Callosal and superior temporal sulcus contributions to receptive field properties in the macaque monkey's nucleus of the optic tract and dorsal terminal nucleus of the accessory optic tract.

To assess the functional contribution of the cortical input to the receptive field properties of nucleus of the optic tract (NOT) and dorsal terminal nucleus (DTN) neurons, a first set of experiments evaluated the response properties of NOT-DTN cells in monkeys with split corpus callosum. With respect to visual latency, direction specificity, directional tuning width, velocity tuning, ocular dominance, and binocular interaction, they were indistinguishable from NOT-DTN neurons in normal monkeys. However, a clear difference was found regarding the extent of the receptive fields. Whereas, in normal monkeys, NOT-DTN receptive fields include the contralateral hemifield and the fovea as well as substantial parts of the ipsilateral visual field, receptive fields in callosum-split monkeys stop abruptly at, or close to, the vertical 0-meridian and do not extend into the ipsilateral visual field.
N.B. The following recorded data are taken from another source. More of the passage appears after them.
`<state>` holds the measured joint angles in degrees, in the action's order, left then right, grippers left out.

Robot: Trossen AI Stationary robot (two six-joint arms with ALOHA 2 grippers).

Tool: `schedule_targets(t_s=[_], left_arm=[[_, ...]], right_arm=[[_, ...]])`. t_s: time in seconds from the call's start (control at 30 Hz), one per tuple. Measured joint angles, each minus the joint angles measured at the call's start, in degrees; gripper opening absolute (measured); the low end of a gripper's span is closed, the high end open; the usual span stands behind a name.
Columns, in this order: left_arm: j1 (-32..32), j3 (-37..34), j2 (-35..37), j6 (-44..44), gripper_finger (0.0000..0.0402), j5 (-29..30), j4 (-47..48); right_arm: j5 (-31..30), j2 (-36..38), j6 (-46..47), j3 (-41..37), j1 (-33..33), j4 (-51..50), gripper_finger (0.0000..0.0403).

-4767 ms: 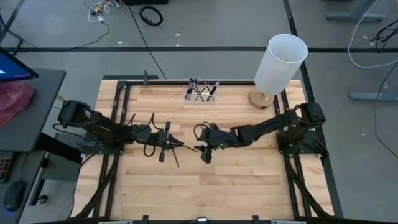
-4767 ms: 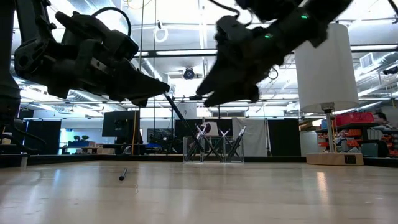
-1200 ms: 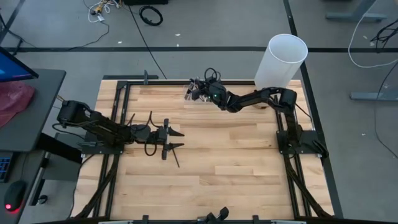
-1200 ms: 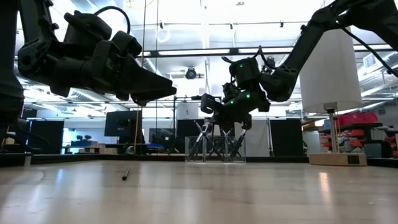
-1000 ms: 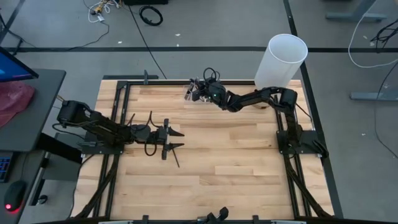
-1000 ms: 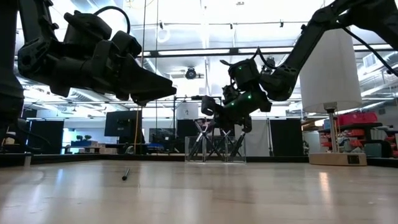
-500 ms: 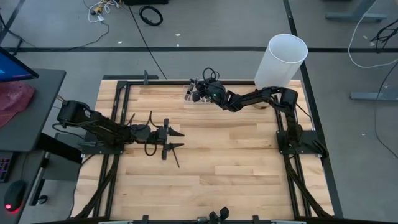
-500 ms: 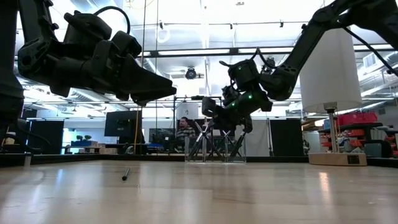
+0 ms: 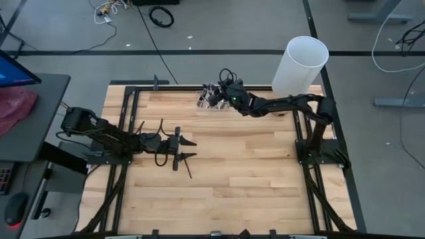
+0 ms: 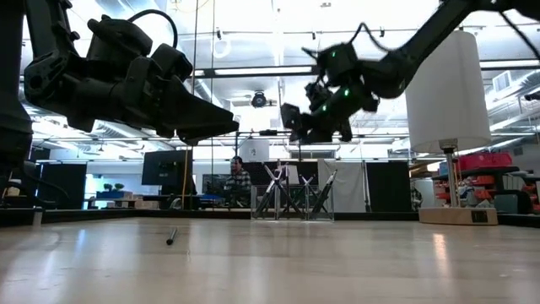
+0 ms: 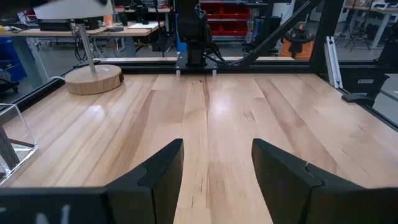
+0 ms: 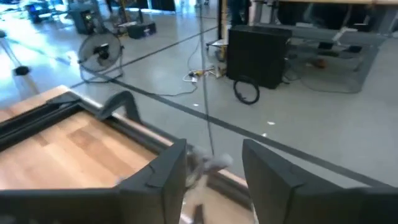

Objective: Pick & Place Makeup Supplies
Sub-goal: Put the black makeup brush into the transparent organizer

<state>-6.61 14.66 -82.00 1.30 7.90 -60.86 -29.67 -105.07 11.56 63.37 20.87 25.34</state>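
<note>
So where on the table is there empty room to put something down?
The near half of the table, between both arm bases, is bare wood. It is crowded at the far edge: the clear holder with the right gripper above it, and the lamp base. A stick lies by the left gripper.

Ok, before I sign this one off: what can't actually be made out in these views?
- Clear holder, high view: too small to count the brushes in it.
- Same holder, right wrist view: blurred, partly behind the right gripper, whose fingers stand apart.
- Stick on the table, low view: too small to tell brush from pencil.
- Same stick, left wrist view: absent; only the open left gripper and bare wood show.
</note>
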Motion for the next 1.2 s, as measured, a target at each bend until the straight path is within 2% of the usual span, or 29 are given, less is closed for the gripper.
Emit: schedule_targets(t_s=[0.17, 0.33, 0.5, 0.57, 0.7, 0.77, 0.87, 0.93, 1.07, 1.2], left_arm=[[0.0, 0.0, 0.0, 0.0, 0.0195, 0.0, 0.3], [0.0, -0.1, 0.0, 0.9, 0.0195, 0.0, 0.9], [0.0, -0.1, 0.0, 0.7, 0.0195, 0.2, 4.2], [0.0, -0.1, 0.0, 0.6, 0.0195, 1.4, 5.6], [0.0, -0.1, 1.0, 0.5, 0.0195, 2.7, 7.9], [0.0, -0.2, 2.7, 0.5, 0.0195, 2.9, 10.2], [-0.1, -0.2, 6.9, 0.2, 0.0195, 2.7, 15.9], [0.0, -0.1, 10.6, 0.4, 0.0195, 4.1, 20.9], [0.0, -0.2, 17.4, 0.3, 0.0195, 9.6, 31.0], [0.0, -0.2, 22.0, -0.3, 0.0195, 16.3, 36.2]], right_arm=[[-0.1, 3.1, -0.3, 0.0, -4.8, -5.5, 0.0141], [0.1, 2.9, 0.6, 0.0, -12.5, -8.2, 0.0120], [1.5, 1.1, 5.7, -0.6, -20.9, -7.7, 0.0097], [3.3, -0.3, 8.4, -1.0, -23.8, -6.0, 0.0089], [9.2, -6.3, 17.2, -1.4, -28.8, 5.3, 0.0079], [9.9, -9.7, 18.6, -1.3, -30.8, 10.7, 0.0080], [9.4, -13.1, 19.0, 0.0, -32.9, 11.2, 0.0095], [8.7, -14.7, 19.0, 1.6, -33.9, 7.1, 0.0114], [5.0, -17.4, 16.9, 7.8, -35.6, -2.2, 0.0169], [1.8, -23.1, 13.3, 15.2, -36.6, -5.4, 0.0224]])
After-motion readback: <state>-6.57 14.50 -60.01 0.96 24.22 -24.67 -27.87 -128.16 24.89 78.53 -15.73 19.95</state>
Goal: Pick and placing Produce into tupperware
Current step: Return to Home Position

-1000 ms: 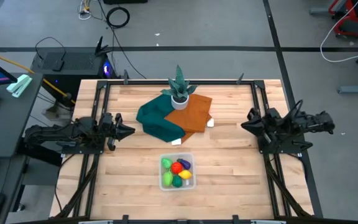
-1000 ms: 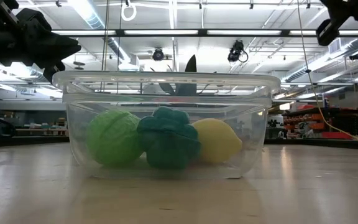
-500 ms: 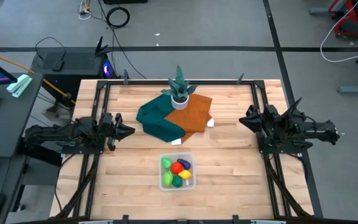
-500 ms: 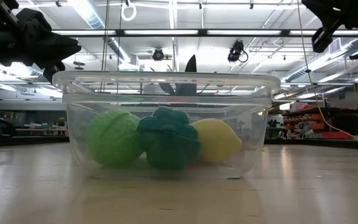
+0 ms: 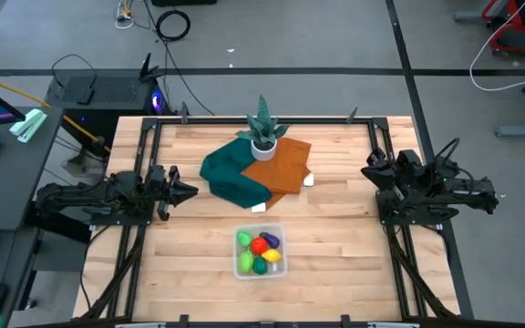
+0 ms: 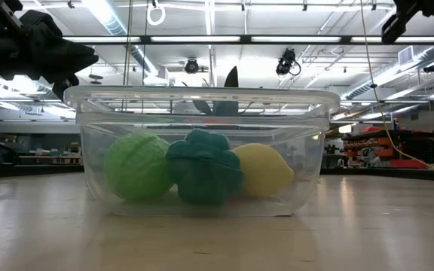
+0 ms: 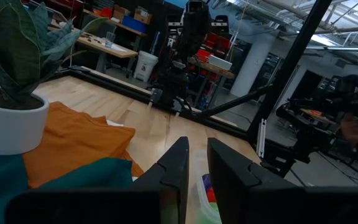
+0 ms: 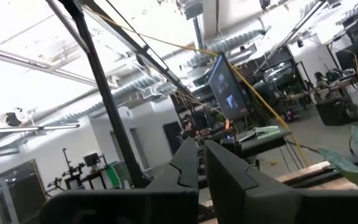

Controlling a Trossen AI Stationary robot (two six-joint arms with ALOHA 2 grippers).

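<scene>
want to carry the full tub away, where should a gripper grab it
Take the tub by its rim, from straight above. It sits upright and open, with a lip round the top of its walls; pinch one wall, a finger each side, where the produce leaves room. Probably safer than squeezing its smooth sides.

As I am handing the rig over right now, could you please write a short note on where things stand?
Left gripper: fingers shut, empty, at the table's left edge.
Right gripper: fingers shut, empty, at the right edge.
Tupperware: front centre of the table, in front of the teal cloth and orange cloth.
Done: the produce lies in the tupperware; red, yellow, purple and green pieces show, and I see none outside it.
Left: probably only parking the arms; nothing to pick.
</scene>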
In addition, the location of the highest sensitivity within the receptive fields in callosum-split monkeys is shifted away from the vertical 0-meridian in comparison to normal animals. In a second set of experiments, we antidromically identified cortical neurons within the superior temporal sulcus that project to the NOT-DTN. These neurons were found in area MT mostly near the border of MTp or MSTl. All of them are direction selective for ipsiversive stimulus movement, and their receptive fields extend substantially into the ipsilateral visual hemifield. Neurons with other preferred directions did not project to the NOT-DTN. These results contribute to the explanation of the ipsiversive directional deficits in slow eye movements after cortical lesions, as well as the asymmetries in optokinetic nystagmus with hemifield stimulation after transection of the corpus callosum. The more general implication of the results is that a particular function of a cortical area can only be understood by knowing its subcortical connections.